Ich bin gestern über das Projekt scala-labs gestolpert. Ich finde es recht schwer sich mit simplen Hello-World Beispielen in eine neue Sprache einzuarbeiten und für viele echte Projekte zum ausprobieren von neuen Sprachen oder Frameworks fehlt mir häufig die Zeit.
Deshalb finde ich die Idee von scala-labs echt gut. Man bekommt mehrere Unit-Tests vorgesetzt. Anfangs schlagen alle Tests fehl – es gilt die getesteten Scala Klassen, Traits und Objects zu reparieren und nebenbei das theoretische Scala Wissen praktisch anzuwenden.

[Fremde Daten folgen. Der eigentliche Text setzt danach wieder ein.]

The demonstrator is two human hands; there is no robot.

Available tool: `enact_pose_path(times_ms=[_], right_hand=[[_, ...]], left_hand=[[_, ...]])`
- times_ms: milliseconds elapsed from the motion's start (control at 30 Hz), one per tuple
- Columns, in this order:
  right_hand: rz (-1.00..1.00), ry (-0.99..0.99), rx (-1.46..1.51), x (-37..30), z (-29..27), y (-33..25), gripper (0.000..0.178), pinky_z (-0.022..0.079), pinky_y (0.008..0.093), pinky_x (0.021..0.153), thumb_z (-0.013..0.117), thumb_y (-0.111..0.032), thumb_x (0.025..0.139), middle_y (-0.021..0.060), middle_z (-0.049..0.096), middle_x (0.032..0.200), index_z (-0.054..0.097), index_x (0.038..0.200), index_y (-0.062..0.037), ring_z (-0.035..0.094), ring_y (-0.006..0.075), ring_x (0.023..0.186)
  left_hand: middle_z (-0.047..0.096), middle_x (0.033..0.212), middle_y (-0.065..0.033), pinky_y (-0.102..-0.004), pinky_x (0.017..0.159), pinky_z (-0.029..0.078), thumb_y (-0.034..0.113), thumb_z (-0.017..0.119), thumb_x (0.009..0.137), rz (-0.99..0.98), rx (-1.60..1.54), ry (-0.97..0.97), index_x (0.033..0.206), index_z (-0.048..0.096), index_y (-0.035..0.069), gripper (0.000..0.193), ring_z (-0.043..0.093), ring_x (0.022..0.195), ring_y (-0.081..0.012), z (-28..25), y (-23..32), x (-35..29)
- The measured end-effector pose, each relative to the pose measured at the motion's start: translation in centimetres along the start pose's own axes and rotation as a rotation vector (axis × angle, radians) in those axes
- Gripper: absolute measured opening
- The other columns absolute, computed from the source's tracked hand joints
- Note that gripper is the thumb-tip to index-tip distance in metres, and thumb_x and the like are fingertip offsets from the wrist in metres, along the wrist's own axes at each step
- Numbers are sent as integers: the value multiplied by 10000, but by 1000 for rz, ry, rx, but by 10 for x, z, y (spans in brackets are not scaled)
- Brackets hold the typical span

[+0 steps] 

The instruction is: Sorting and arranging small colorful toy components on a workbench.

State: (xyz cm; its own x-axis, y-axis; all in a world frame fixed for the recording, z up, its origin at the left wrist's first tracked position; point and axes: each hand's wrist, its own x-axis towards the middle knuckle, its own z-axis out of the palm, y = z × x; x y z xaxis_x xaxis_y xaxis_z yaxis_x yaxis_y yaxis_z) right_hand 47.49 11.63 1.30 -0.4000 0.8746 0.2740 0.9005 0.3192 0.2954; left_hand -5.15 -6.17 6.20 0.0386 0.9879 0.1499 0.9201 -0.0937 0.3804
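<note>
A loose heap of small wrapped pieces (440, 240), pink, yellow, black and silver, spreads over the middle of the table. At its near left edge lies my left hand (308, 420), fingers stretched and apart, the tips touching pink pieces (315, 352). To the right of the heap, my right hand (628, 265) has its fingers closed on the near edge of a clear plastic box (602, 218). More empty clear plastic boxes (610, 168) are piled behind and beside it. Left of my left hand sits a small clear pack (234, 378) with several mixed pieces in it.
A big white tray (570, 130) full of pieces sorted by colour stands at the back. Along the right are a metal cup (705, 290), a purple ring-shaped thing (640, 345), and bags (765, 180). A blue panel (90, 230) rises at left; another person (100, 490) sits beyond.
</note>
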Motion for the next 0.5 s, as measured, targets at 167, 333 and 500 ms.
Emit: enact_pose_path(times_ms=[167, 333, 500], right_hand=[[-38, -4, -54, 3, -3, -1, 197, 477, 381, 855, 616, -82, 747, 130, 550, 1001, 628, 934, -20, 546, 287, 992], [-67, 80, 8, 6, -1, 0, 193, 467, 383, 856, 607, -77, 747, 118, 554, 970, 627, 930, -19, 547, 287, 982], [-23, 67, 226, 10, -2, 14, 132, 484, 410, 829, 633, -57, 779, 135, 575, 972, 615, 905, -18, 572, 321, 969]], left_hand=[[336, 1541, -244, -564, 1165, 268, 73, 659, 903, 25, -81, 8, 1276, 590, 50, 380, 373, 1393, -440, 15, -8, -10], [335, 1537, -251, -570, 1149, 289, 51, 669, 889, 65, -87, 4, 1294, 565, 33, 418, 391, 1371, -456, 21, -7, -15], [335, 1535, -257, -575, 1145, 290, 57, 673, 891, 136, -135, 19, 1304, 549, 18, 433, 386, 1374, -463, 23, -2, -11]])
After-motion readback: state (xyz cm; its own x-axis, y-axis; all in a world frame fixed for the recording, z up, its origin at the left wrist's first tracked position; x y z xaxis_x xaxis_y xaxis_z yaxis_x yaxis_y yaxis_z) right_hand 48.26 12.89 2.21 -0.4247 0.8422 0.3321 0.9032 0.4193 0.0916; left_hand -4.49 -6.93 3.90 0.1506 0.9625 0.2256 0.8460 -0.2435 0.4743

Die scala-labs ersetzen sicher kein Buch, aber ich finde sie sind eine gute Ergänzung dazu. TDL (Test Driven Learning) eben.
[Update]
Nachdem ich inzwischen auch wirklich viele der Aufgaben bearbeitet habe, bin ich über ein paar Fallstricke gestolpert. Zum Beispiel sind die Dependencies eher veraltet. Außerdem wurde noch ein Release Candidate von Scala 2.8 verwendet. Diese Punkte habe ich einem Fork behoben.
[Update 2]
Inzwischen ist das original Projekt wieder besser gepflegt als mein fork. Am besten schaut man sich kurz beides an, bevor man loslegt.